L’œuvre avec les petits personnages en marche s’intitule ‘Unité-unités’. Elle a été réalisée en 1991. Les personnages sont basés sur des photos d’Edward Muybridge, qui avait photographié un pas en une dizaine de séquences. Vangrunderbeek avait photocopié et inversé ces images, de manière à obtenir dix couples de personnages marchant en sens inverse. Lorsqu’il expose cette œuvre, il bombe au pochoir les personnages marchant les uns à travers les autres sur une bande de papier aussi longue que le mur utilisé. L’œuvre est suspendue à l’envers, les personnages tête en bas. Après quoi quelques personnages sont découpés de manière à être suspendus par la plante des pieds, puis repliés pour tenir droit. « Le résultat est un jeu du positif et du négatif » raconte Dimitri Vangrunderbeek, « mais on obtient aussi un mouvement de va-et-vient, comme avec les petits trains. »

 ‘Ma double table de travail’ a été réalisée en 1991. C’est la première œuvre qu’a réalisée Vangrunderbeek après ses études. « J’avais construit avec des matériaux de récupération une grande table de travail pour moi, puis une pour Ane Vester, avec qui je vivais. Cela me donna l’idée de faire une œuvre avec une table placée par-dessus une autre table, comme une structure qui protège et abrite l’utilisateur de la table inférieure. Mais je n’avais pas assez d’argent pour construire une double table, et j’optais donc pour une maquette. La table supérieure était enduite de paraffine. La paraffine a un effet conservateur, mais elle donne aussi à la table un éclat qui en fait une sorte d’objet conceptuel.
     Cette œuvre ne sera probablement jamais réalisée grandeur nature. La maquette est devenue l’œuvre finale. Chacun peut imaginer ce que serait la vraie sculpture. Techniquement, l’œuvre n’est pas très réussie. Quelqu’un me proposa un jour de l’acheter si je la refaisais, l’améliorais, mais j’ai refusé. J’aime cette œuvre telle quelle. Elle a pour moi la force qu’il faut, car même arrêtée à ce stade, elle parvient à s’imposer.
     Etrangement, ces premières œuvres sont très chargées pour moi, davantage même que des œuvres plus récentes.

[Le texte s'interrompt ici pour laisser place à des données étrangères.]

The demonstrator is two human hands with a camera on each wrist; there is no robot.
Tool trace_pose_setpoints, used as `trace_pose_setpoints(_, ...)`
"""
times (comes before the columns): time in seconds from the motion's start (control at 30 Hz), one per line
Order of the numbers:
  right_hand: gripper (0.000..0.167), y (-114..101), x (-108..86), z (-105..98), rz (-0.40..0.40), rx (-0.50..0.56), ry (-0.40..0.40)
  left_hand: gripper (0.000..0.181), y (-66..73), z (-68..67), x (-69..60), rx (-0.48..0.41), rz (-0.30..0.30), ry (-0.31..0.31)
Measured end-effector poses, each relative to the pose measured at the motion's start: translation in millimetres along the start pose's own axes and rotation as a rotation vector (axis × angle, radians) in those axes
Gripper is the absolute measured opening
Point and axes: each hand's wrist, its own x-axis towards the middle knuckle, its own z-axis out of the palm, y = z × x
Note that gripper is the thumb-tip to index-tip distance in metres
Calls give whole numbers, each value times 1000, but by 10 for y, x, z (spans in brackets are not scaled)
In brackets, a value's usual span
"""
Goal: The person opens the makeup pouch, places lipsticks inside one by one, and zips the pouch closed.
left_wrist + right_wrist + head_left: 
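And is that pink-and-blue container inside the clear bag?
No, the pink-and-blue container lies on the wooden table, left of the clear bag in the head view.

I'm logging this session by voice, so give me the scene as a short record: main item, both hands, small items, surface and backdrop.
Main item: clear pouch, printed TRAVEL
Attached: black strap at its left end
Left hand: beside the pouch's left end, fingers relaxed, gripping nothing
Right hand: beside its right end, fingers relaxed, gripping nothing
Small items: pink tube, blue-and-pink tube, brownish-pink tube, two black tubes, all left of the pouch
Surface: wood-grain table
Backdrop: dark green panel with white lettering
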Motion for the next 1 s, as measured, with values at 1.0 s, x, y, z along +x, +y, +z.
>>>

J’y vois une très forte représentation de ma vie d’artiste débutant à Londres, seul dans son atelier, et cherchant une manière de travailler sans aide extérieure, technique ou matérielle, ce qui m’obligea à m’approcher davantage de ma propre histoire, mes propre possibilités. »

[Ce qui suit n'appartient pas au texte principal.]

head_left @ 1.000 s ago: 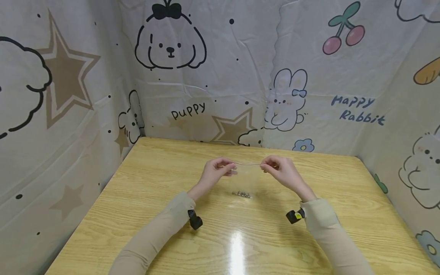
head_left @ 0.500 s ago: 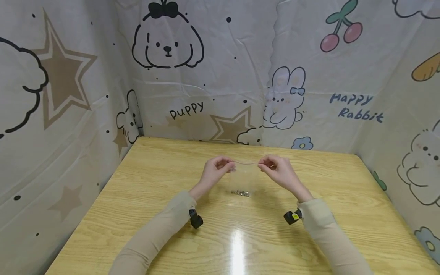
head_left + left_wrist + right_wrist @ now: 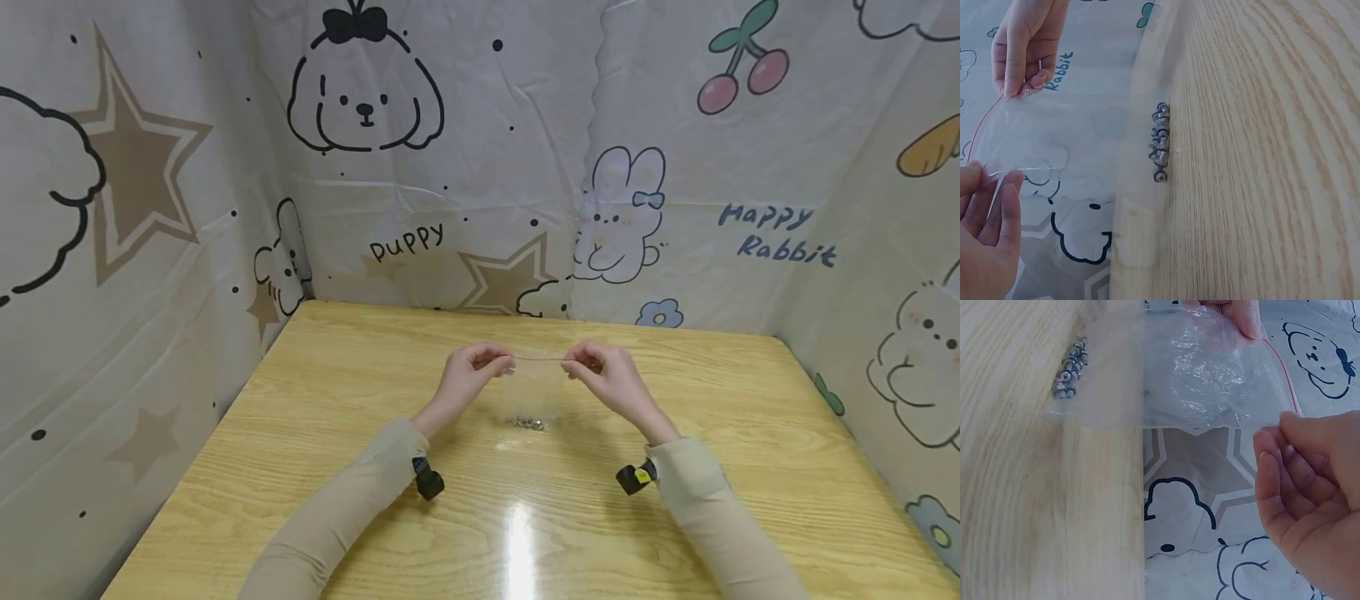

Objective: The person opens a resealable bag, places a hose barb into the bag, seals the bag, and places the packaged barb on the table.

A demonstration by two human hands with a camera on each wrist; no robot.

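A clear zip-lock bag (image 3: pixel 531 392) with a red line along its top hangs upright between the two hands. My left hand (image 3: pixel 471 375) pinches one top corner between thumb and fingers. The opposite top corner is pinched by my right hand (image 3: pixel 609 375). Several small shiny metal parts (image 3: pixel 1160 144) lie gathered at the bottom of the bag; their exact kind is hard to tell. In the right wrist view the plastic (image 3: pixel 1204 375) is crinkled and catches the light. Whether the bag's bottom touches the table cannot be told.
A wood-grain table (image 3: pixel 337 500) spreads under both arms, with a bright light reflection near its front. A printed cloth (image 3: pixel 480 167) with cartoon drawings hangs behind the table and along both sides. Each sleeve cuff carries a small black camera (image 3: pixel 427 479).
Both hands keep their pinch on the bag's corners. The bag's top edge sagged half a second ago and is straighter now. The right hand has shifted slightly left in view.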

En 1993, Vangrunderbeek est invité par Alec Debusschère et Patrick Everaert d’Etablissement d’en face à un séjour de trois mois qui s’est débouché sur une exposition personnelle. Il scie des chaises et des tables de nuit, coule des dalles de béton pour couvrir des tapis et tente de rassembler le travail de deux années dans une seule sculpture.

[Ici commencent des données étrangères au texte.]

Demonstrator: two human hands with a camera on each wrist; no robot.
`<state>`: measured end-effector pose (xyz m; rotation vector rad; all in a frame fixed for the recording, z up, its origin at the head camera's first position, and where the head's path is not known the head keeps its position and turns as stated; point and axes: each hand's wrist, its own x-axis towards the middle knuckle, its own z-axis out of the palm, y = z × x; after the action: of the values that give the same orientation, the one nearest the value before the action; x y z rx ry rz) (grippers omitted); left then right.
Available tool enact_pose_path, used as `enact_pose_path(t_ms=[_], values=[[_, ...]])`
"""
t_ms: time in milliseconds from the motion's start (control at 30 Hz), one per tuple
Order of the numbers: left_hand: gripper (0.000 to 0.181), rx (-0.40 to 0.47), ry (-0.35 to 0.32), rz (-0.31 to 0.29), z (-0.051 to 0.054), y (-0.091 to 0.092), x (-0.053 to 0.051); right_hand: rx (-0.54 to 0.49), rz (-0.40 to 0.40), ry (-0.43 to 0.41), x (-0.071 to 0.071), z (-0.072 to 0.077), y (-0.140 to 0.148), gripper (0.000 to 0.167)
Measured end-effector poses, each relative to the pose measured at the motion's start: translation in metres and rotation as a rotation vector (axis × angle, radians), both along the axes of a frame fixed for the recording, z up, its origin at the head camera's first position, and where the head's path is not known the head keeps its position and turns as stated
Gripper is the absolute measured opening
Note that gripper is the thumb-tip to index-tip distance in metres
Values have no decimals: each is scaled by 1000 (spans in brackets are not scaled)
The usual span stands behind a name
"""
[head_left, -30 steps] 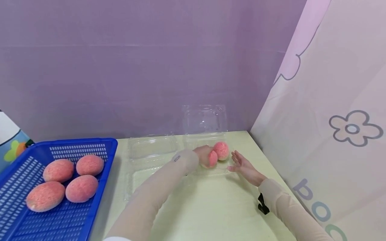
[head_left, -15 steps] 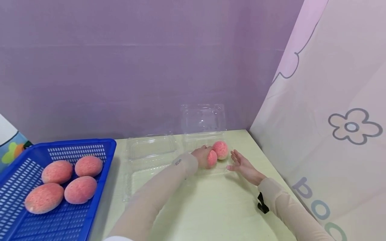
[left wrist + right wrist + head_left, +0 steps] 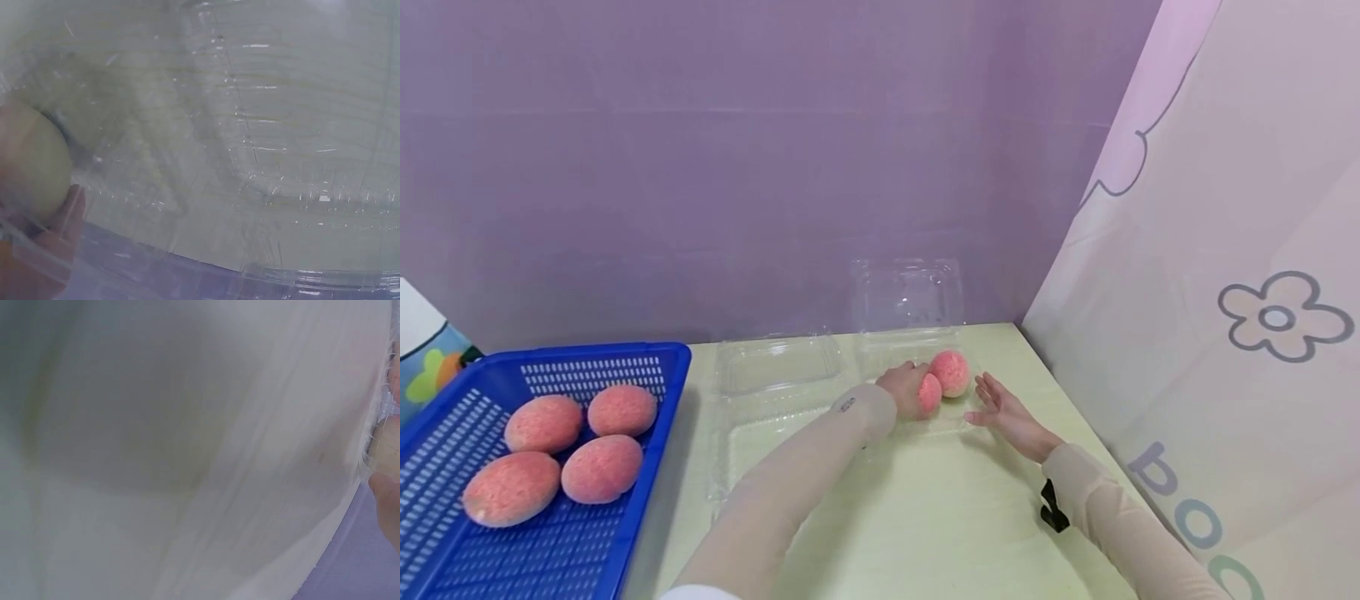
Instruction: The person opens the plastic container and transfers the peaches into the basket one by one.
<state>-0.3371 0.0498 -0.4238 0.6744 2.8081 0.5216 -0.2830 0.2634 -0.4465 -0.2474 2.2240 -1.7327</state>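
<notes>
In the head view my left hand (image 3: 901, 388) grips a pink peach (image 3: 929, 394) inside a clear plastic clamshell box, whose lid (image 3: 908, 296) stands raised behind. A second peach (image 3: 951, 373) sits in the box just beyond, close against the first. My right hand (image 3: 1007, 417) is at the box's right side with straight fingers; its thumb (image 3: 385, 509) appears beside the box edge in the right wrist view. The left wrist view shows the held peach's pale side (image 3: 36, 164) and a finger (image 3: 70, 212) curled round it.
A blue mesh basket (image 3: 681, 367) with several peaches stands at the left. Another clear clamshell box (image 3: 722, 442) lies open between basket and left hand, partly behind the left sleeve. Purple cloth (image 3: 700, 167) hangs behind; a patterned sheet (image 3: 1180, 250) borders the table on the right.
My left hand has shifted slightly around the peach, which stays almost in the same spot. The right hand has not visibly moved.
</notes>
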Motion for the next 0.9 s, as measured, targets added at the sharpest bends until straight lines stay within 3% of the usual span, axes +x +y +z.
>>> enact_pose_path(t_ms=[433,667,900], values=[[66,3,55,-48,4,-5,2,27,-8,-9,4,3,0,95],[67,73,35,-48,18,-12,-1,37,0,4,3,3,2,93],[76,76,40,-56,34,-23,1,52,4,2,0,0,3,95]])
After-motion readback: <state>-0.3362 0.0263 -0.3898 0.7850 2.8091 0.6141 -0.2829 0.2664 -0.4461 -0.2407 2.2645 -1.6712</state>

     « L’œuvre s’intitule ‘Table à projets’. Je n’avais pu travailler pendant deux ans qu’avec des petits objets et des esquisses, et j’eus l’idée de faire le point en réalisant un carnet d’esquisses tridimensionnel, en partant de ma table de travail à Londres. Tout comme la double table de travail, la table constitue par son épaisseur, sa hauteur et sa surface le point de départ de toutes les interventions. Beaucoup d’interventions ont quelque chose de négatif: le plan de la table partiellement poncé, l’immobilisation du train miniature, les bocaux à confiture au fond découpé à la scie à eau, la chaise qui perce le plan de la table, le rouleau de papier de 25 mètres de long avec quelques milliers de personnages allant et venant, les quatre piquets avec les deux fils, le cylindre d’acier qui fend la table — un objet de cinq ou six kilos qui en dépit de son poids reste suspendue sans moindre fixation, maintenue par la table —, le bâton carré qui transperce la surface de la table, la bandelette de cette surface collée par-dessus. »

L’œuvre avec les tiroirs représentée sur la page précédente a été réalisée en 1991. Vangrunderbeek travaillait alors dans le quartier londonien de Brixton, un quartier pauvre où on trouve des meubles d’occasion à très bas prix. L’œuvre surprend par sa simplicité et sa belle inversion sculpturale. C’est comme si les tables de nuit sciées pouvaient reposer dans leurs propres tiroirs.
« Chaque table de nuit donne une autre sculpture. Elles sont toutes différentes. Et elles sont belles ! J’ai essayé plus tard de faire la même œuvre, mais je n’ai plus retrouvé des tables de nuit de la même finition, avec ces jolies petites poignées anglaises.
     Cette œuvre parle de l’identité. En premier lieu, les tables de nuit sont généralement utilisées par une seule personne, mais elles ont aussi leur propre identité. Les tables de nuits sont rendues méconnaissables, mais les tiroirs nous parlent des meubles disparus. En plaçant côte à côte les tiroirs, on obtient un petit groupe d’individus. En tant qu’image cette œuvre est moins construites que mes sculptures précédentes comme les petits trains et le rouleau de papier avec les petits bonhommes en marche. A cette époque-ci, j’ai progressivement décidé d’utiliser pour mes sculptures des meubles, comme d’autres sculpteurs optent pour le bois ou la pierre, ou comme Gordon Matta-Clark utilisait des maisons comme matériel de sculpture.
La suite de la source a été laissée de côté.